昨年11月16日夜、米ニューヨーク・マンハッタン・ミッドタウンの最高級ホテル「ウォルドーフ・アストリア」。その中華レストラン「ラ・シーヌ」のプライベート・ダイニングルームに黒のモーニング姿の数人の男たちが集った。
トランプ大統領の登場で「米中関係は最も不安定な時期を迎えた」といわれるが、この夜の“密会”は両者が陰で深く結びついていることを象徴していた。それは「チャイナマネーに取り込まれたトランプ帝国」という構図そのものだ。ジャーナリストの相馬勝氏がリポートする。
* * *
この“密会”のホストは同ホテルのオーナーで、中国有数の保険会社「安邦保険」グループ会長の呉小暉。中国の「改革開放の祖」トウ小平の孫娘の夫でもある。主賓はジャレッド・クシュナー。ドナルド・トランプ大統領の娘婿で、トランプ政権の大統領上級顧問。大統領選からわずか1週間後のことだった。当選祝いの乾杯は1本2千ドル(約22万円)以上もするボルドーワインが何本も惜しげもなく空けられた。
呉小暉は謎多き人物だ。メディアの取材に応じたことは1回もなく、その経歴もほとんど知られていない。彼の名前が知られるようになったのは2014年、安邦保険グループがウォルドーフ・アストリアを買収したことからだ。
ウォルドーフはアメリカを代表する世界的に著名なホテルであり、ニューヨークを訪れる歴代の米大統領のほか、日本の天皇陛下や首相ら各国の要人が宿泊する高い格式を誇る。 それが、当時はまだ創業して10年しか経っていない中国の保険会社が買収したことで大きなニュースとなった。
ことに相手は中国企業だけに、盗聴装置などを取り付けられたら安全保障上の脅威にもなりうるということで、オバマ大統領は定宿リストからウォルドーフを外したほどだ。
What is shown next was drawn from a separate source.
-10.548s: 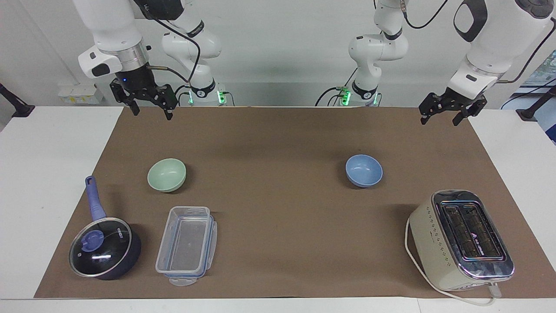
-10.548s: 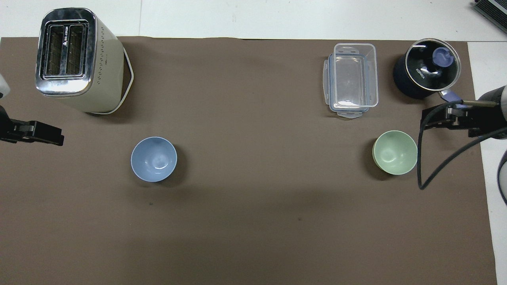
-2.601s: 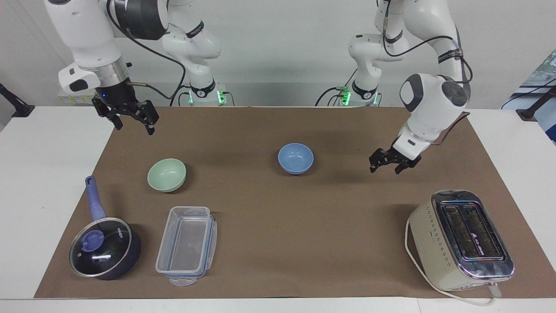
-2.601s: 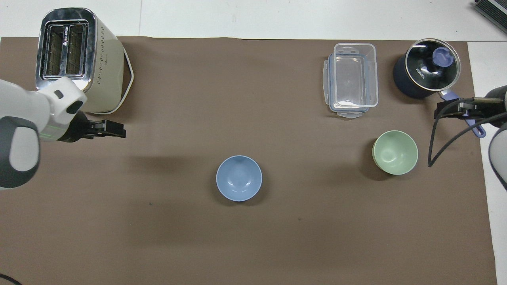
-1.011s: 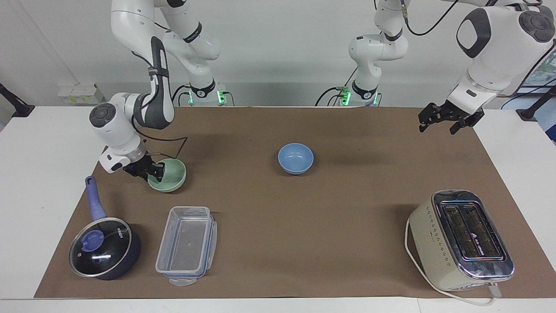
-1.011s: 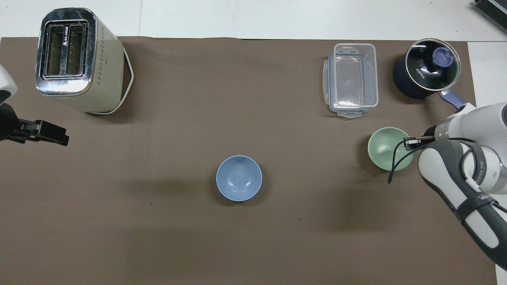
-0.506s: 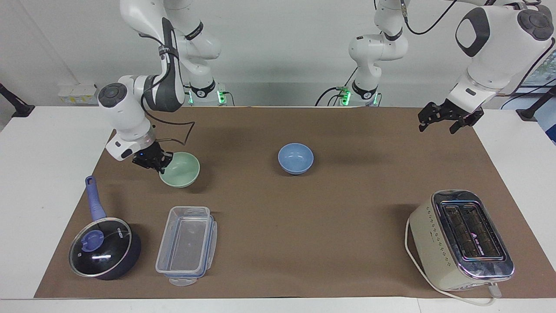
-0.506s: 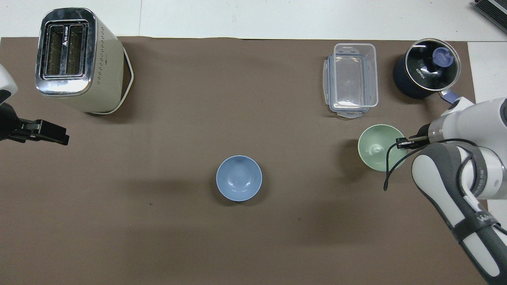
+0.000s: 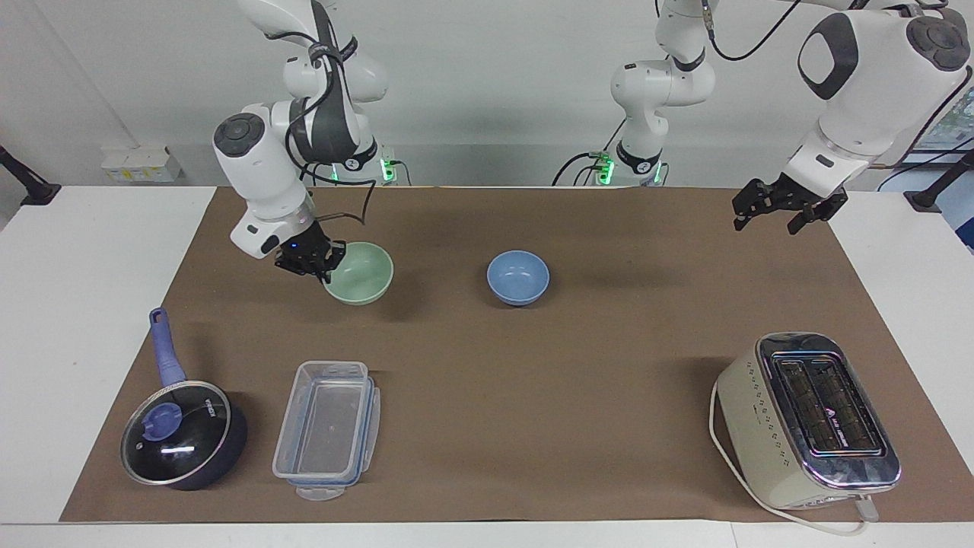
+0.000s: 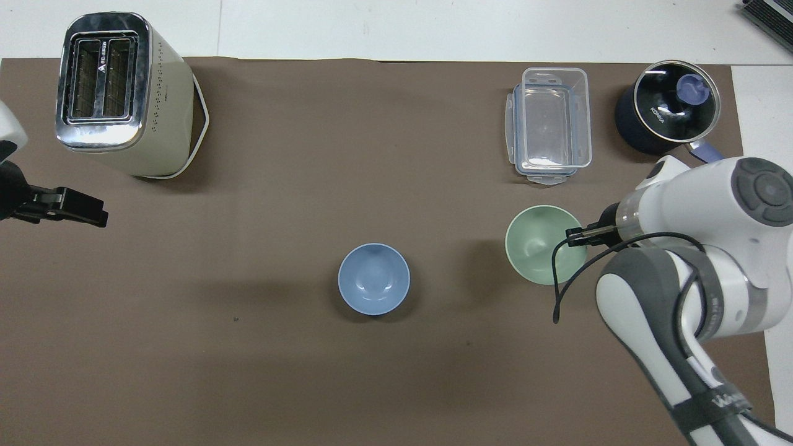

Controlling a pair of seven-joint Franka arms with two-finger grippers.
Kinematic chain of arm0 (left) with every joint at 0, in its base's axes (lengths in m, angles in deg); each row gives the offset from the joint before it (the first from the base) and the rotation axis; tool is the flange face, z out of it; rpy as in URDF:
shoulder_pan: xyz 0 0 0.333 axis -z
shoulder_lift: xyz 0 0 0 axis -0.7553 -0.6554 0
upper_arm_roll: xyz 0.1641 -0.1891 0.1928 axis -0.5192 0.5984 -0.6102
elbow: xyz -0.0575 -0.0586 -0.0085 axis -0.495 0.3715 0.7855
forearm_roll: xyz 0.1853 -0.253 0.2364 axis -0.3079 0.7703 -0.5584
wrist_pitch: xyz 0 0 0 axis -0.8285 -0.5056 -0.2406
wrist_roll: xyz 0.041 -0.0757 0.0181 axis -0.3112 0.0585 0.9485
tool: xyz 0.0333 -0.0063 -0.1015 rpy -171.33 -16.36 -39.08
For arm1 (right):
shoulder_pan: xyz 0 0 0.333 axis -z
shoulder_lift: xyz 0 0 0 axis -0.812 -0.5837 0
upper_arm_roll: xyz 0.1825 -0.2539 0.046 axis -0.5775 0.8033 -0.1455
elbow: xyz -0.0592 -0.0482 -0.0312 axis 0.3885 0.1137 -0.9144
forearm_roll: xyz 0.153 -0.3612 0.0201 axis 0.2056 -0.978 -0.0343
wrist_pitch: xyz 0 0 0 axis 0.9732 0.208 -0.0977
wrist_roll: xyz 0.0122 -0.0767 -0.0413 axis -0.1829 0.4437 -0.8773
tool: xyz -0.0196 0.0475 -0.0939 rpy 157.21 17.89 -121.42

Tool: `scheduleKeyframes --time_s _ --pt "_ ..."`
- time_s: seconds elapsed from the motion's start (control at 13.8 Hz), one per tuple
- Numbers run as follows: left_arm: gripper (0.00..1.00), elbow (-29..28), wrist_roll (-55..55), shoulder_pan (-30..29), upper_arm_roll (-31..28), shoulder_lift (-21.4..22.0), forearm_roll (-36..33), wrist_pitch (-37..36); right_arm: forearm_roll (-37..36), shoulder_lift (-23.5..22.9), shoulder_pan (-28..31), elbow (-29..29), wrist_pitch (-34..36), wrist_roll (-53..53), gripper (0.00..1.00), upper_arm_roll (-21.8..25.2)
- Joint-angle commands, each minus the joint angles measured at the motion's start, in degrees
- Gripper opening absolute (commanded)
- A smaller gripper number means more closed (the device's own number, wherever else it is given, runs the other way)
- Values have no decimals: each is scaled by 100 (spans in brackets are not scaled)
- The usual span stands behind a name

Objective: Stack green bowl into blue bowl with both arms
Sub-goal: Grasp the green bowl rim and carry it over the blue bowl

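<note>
Two bowls sit apart: the right gripper [image 9: 316, 266] pinches the rim of the pale mint-green matte bowl [image 9: 359, 272], lifted over the mat, presumably for carrying to the light blue matte bowl [image 9: 518, 277] at mid-table. Waiting, the left gripper [image 9: 784, 207] hangs with fingers spread. Only the facing view shows the lift; overhead, the arm hides the grip.

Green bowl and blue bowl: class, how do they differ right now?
The green bowl is pale mint; the blue bowl is light blue. The green bowl hangs clamped at its rim in the right gripper; the blue bowl sits free on the mat. Both look round, plain, upright and alike in size.
</note>
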Motion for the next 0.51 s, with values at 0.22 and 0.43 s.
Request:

その安邦保険グループの総帥、呉は1966年10月生まれで現在50歳の若さ。故郷の温州市平陽県政府の工商局職員という末端の役人としてキャリアをスタートさせた後、これまでに3回結婚している。
2人目の妻は浙江省の副省長や杭州市市長を務めた人物の娘だ。1990年代、役所を辞めて、温州で起業した呉は自動車リースや販売などのビジネスで大きな成功をおさめた。彼の会社は地元の大企業である上海自動車グループのなかで、最大の販売成績を残したのだ。それほど車を売ることができたのは、省政府などの地元の役所や企業に大きな影響力をもつ義父のおかげだったことは想像に難くない。
しかし、呉は間もなく2人目の妻と別れ、2003年、3回目の結婚をした。その相手がトウ小平の孫娘だった。彼女はトウ小平の二女、トウ楠・元中国科学技術省次官の長女。彼女の同僚の紹介で呉と知り合いゴールインした。これで、呉は高級幹部子弟(太子党)グループの一員となった。